• [Problem details]: What follows is a listing to transcribe exactly, leaving the pictures out.

• [Extracted entries]:
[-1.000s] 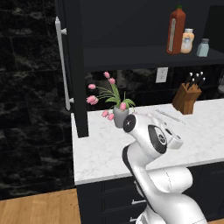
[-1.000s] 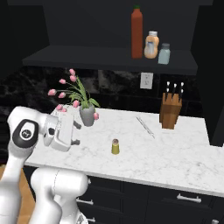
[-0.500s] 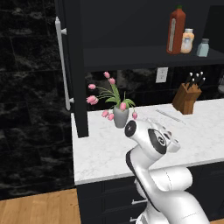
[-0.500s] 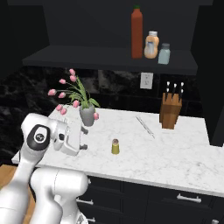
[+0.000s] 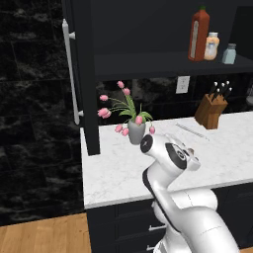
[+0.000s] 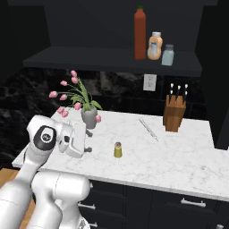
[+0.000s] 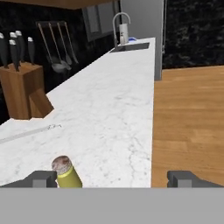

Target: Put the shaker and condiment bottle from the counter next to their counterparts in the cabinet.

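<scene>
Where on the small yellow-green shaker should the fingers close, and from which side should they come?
Grip the shaker around its yellow-green body, below the grey cap. It stands upright and alone on the counter, so approaching level from the robot's side looks best.

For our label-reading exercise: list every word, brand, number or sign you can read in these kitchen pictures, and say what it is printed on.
No text can be read anywhere in these pictures.
Red condiment bottle: pale vertical label, print too blurred to read.
Peach-orange bottle: white label, too small to read.
Blue-grey shaker, yellow-green shaker, knife block, wall outlet: no lettering visible.
</scene>
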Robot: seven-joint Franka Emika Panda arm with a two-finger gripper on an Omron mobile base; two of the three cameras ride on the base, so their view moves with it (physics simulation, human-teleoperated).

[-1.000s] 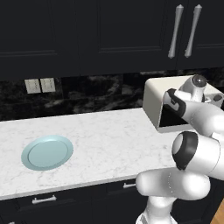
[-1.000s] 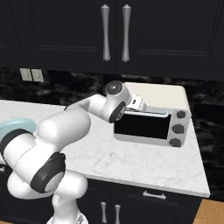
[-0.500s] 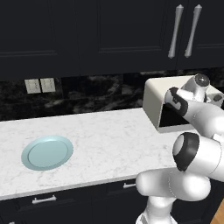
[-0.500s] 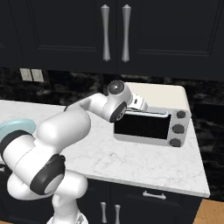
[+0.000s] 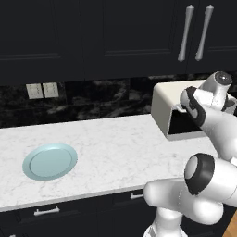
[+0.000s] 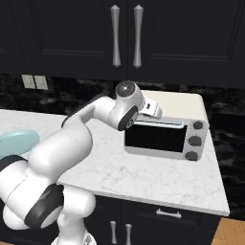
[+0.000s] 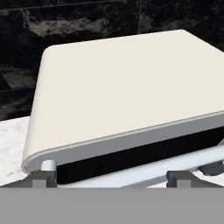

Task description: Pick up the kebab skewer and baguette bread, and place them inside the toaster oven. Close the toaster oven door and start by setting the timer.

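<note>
I see the toaster oven (image 6: 165, 134), a cream-beige rounded box, standing upright on the counter (image 6: 158, 177) at about 3 o'clock in my right base view, back against the dark wall. The toaster oven door (image 6: 155, 138) is up and closed: a dark glass panel in a cream frame, with a silver bar handle (image 6: 160, 123) along its top edge. Three dark knobs (image 6: 194, 140) run down the right panel. From my hand view I look across the oven's flat cream top (image 7: 122, 92), the handle bar (image 7: 175, 168) lying at 6 o'clock below its front lip.
</note>
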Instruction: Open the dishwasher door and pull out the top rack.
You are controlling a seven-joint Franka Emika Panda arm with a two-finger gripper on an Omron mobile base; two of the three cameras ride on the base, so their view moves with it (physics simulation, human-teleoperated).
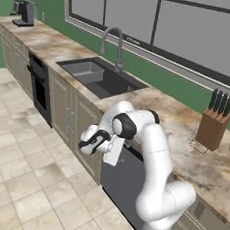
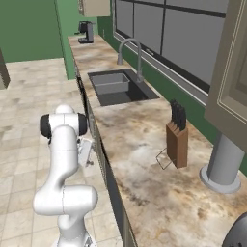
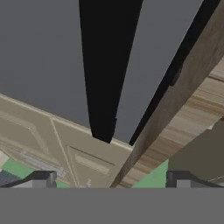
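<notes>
The dishwasher door [image 1: 125,181] is a dark grey panel under the counter, standing upright and flush with the cabinets. In the hand view the door [image 3: 39,52] is close ahead, and its black bar handle [image 3: 107,65] runs down the middle. My gripper [image 3: 111,180] faces the handle, open, with its fingertips [image 3: 43,178] set wide and nothing between them. From the base views the gripper [image 1: 117,155] [image 2: 88,155] hangs just in front of the door's upper edge, short of touching it. The top rack is hidden behind the door.
A beige cabinet door [image 3: 52,144] adjoins the dishwasher and the marble counter edge [image 3: 175,100] runs above it. On the counter are a sink [image 1: 98,77], a knife block [image 1: 212,128] and a coffee machine [image 1: 24,13]. A black oven front [image 1: 39,86] stands further left. Tiled floor [image 1: 15,177] lies open.
</notes>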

• [Solution to the exercise]:
[-1.000s] 
[-1.000s] 
[-0.500s] 
[-0.500s] 
[+0.000s] 
[+0.000s] 
[+0.000s] 

Target: Put the shaker and condiment bottle from the counter next to their counterparts in the cabinet.

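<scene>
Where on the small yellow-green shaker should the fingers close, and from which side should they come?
Grip the shaker around its yellow-green body, below the grey cap. It stands upright and alone on the counter, so approaching level from the robot's side looks best.

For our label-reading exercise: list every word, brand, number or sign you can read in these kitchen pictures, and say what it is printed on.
No text can be read anywhere in these pictures.
Red condiment bottle: pale vertical label, print too blurred to read.
Peach-orange bottle: white label, too small to read.
Blue-grey shaker, yellow-green shaker, knife block, wall outlet: no lettering visible.
</scene>
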Robot: seven-joint Franka Emika Panda arm with a two-finger gripper on an Omron mobile base; two of the three cameras ride on the base, so their view moves with it (physics simulation, human-teleoperated).

[-1.000s] 
[-1.000s] 
[-0.500s] 
[-0.500s] 
[+0.000s] 
[+0.000s] 
[+0.000s] 

Task description: Pick up the kebab skewer and baguette bread, and place them inside the toaster oven. Close the toaster oven door and start by setting the timer.

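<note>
I see the toaster oven (image 6: 165, 134), a cream-beige rounded box, standing upright on the counter (image 6: 158, 177) at about 3 o'clock in my right base view, back against the dark wall. The toaster oven door (image 6: 155, 138) is up and closed: a dark glass panel in a cream frame, with a silver bar handle (image 6: 160, 123) along its top edge. Three dark knobs (image 6: 194, 140) run down the right panel. From my hand view I look across the oven's flat cream top (image 7: 122, 92), the handle bar (image 7: 175, 168) lying at 6 o'clock below its front lip.
</note>
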Instruction: Open the dishwasher door and pull out the top rack.
You are controlling a seven-joint Franka Emika Panda arm with a two-finger gripper on an Omron mobile base; two of the three cameras ride on the base, so their view moves with it (physics simulation, human-teleoperated).
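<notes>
The dishwasher door [image 1: 125,181] is a dark grey panel under the counter, standing upright and flush with the cabinets. In the hand view the door [image 3: 39,52] is close ahead, and its black bar handle [image 3: 107,65] runs down the middle. My gripper [image 3: 111,180] faces the handle, open, with its fingertips [image 3: 43,178] set wide and nothing between them. From the base views the gripper [image 1: 117,155] [image 2: 88,155] hangs just in front of the door's upper edge, short of touching it. The top rack is hidden behind the door.
A beige cabinet door [image 3: 52,144] adjoins the dishwasher and the marble counter edge [image 3: 175,100] runs above it. On the counter are a sink [image 1: 98,77], a knife block [image 1: 212,128] and a coffee machine [image 1: 24,13]. A black oven front [image 1: 39,86] stands further left. Tiled floor [image 1: 15,177] lies open.
</notes>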

The exercise has no further content.